* [Goal of the exercise] A single number is required: how many lines below include the string "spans".

* [Saved data entries]
--- START ---

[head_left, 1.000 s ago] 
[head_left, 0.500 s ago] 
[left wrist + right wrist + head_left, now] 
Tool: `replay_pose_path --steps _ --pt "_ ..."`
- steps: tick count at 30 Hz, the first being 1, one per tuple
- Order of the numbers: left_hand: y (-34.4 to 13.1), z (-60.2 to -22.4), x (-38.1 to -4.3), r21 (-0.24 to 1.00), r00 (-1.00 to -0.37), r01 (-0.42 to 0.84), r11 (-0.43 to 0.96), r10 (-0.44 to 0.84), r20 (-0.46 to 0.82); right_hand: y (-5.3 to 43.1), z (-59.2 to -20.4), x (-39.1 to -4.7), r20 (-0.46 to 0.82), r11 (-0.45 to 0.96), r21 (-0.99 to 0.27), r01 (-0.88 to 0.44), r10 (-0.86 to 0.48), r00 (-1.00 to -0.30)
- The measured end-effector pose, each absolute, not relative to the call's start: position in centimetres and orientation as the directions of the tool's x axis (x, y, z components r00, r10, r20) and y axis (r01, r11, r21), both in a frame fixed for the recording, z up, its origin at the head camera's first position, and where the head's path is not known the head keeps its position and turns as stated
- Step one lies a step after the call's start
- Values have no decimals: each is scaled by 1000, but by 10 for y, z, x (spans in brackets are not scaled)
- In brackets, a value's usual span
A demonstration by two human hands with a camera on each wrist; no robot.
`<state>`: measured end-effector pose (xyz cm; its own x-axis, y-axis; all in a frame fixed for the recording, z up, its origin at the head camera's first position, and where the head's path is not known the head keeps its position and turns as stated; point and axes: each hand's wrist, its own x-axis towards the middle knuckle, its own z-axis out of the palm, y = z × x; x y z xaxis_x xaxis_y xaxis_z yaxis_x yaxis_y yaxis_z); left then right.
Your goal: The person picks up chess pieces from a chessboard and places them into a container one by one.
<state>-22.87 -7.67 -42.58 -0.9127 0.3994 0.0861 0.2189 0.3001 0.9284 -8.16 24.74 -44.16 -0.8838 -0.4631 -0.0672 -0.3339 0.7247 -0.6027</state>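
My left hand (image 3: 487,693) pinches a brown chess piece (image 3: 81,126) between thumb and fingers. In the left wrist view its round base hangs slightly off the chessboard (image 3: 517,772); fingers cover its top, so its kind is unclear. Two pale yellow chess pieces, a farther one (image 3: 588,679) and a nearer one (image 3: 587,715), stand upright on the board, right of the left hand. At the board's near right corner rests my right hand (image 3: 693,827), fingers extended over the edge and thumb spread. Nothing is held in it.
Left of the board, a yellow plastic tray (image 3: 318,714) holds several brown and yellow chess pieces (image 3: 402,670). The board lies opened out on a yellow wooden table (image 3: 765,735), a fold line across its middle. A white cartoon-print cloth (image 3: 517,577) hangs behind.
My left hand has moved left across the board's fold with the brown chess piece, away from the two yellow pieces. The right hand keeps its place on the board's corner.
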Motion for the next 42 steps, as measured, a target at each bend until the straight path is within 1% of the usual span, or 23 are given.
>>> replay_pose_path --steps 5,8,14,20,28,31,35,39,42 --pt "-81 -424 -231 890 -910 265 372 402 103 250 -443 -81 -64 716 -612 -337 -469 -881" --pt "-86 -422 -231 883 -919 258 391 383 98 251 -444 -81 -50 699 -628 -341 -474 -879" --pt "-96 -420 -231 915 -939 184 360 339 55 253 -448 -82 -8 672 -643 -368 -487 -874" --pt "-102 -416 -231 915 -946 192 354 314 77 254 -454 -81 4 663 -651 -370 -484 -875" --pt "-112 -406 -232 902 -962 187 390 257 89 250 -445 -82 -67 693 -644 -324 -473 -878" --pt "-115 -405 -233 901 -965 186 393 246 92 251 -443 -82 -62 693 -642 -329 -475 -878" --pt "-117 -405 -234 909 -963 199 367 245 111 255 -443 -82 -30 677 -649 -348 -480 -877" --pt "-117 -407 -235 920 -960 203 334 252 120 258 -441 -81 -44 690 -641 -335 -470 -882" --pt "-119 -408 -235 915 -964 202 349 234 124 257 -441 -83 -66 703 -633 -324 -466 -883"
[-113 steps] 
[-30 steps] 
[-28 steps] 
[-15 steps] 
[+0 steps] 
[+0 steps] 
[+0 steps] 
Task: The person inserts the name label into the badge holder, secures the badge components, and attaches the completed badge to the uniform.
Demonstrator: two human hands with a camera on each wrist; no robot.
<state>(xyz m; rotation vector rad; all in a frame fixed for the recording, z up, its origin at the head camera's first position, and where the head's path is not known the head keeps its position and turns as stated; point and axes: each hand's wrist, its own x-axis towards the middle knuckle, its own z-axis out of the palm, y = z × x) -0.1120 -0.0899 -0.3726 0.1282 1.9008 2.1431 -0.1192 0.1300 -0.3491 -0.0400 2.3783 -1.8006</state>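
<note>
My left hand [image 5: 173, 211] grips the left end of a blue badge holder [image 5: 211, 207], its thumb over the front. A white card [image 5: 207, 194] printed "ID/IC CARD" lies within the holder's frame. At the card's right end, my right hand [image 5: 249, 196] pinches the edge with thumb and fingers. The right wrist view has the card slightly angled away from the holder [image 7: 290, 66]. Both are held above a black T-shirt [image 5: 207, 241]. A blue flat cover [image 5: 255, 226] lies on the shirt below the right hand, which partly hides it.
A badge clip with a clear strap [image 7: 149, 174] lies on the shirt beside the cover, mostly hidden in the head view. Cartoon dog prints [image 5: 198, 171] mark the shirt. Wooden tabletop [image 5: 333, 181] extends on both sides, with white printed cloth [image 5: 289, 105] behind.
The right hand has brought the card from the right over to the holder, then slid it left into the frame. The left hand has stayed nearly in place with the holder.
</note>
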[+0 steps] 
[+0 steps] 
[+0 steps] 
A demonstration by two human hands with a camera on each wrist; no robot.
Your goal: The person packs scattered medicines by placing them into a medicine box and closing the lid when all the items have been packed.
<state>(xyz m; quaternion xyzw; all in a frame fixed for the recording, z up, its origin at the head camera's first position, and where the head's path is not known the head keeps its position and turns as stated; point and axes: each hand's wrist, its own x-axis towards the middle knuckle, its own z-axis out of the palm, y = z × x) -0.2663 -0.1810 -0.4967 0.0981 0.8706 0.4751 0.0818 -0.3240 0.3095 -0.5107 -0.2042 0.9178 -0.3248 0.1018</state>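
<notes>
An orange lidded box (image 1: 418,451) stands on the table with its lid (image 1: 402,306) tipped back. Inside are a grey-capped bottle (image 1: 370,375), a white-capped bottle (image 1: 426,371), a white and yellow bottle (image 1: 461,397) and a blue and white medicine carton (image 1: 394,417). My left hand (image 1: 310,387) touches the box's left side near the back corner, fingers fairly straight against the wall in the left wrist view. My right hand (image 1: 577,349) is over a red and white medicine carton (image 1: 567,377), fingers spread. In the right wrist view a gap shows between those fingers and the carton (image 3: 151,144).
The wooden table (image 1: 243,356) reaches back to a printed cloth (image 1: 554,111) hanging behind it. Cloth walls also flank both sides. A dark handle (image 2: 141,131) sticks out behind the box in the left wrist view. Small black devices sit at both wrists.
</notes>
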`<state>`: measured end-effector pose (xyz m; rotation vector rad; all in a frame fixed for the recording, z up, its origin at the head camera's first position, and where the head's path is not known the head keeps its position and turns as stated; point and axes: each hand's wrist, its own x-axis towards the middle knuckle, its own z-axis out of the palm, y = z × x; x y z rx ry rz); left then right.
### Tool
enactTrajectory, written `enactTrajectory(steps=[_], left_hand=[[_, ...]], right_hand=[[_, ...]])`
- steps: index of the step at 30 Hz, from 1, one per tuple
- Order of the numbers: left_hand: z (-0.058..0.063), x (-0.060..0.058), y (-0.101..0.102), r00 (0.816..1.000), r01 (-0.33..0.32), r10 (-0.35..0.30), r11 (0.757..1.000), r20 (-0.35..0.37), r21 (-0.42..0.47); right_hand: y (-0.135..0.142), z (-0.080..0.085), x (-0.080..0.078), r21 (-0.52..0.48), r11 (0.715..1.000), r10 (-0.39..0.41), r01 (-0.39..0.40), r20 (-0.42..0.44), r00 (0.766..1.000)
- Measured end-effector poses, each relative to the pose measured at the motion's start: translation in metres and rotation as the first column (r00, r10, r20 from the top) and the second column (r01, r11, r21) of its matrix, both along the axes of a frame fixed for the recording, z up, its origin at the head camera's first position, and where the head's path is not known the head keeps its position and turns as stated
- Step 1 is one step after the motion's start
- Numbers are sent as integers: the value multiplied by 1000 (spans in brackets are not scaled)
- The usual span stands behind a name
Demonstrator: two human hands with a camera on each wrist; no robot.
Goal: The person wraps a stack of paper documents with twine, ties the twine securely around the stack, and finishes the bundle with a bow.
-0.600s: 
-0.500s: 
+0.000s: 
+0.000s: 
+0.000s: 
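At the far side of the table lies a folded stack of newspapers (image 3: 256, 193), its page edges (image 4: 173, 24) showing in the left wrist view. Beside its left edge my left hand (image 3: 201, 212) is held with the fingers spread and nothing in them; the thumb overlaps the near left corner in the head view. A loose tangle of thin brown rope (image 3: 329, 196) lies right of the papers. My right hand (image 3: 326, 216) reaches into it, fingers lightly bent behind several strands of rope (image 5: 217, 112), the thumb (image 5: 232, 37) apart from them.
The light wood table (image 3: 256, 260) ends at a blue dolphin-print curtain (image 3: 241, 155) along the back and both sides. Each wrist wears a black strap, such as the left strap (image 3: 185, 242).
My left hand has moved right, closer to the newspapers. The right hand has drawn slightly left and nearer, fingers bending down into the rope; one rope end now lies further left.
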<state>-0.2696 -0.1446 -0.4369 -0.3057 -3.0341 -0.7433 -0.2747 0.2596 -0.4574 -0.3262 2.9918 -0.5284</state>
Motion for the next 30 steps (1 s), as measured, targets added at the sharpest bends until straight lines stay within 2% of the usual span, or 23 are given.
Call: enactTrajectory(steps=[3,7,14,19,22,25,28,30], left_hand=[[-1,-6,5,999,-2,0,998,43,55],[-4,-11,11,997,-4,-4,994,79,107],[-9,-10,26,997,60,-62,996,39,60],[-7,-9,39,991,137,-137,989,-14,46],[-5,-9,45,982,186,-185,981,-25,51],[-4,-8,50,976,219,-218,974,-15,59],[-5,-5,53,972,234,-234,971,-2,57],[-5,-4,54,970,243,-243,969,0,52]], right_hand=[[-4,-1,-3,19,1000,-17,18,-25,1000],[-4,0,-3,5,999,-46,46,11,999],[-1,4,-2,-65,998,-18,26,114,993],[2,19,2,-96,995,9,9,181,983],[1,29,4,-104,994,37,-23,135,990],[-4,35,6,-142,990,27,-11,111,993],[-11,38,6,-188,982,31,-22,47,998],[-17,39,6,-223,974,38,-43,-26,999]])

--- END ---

* [Finished task] 2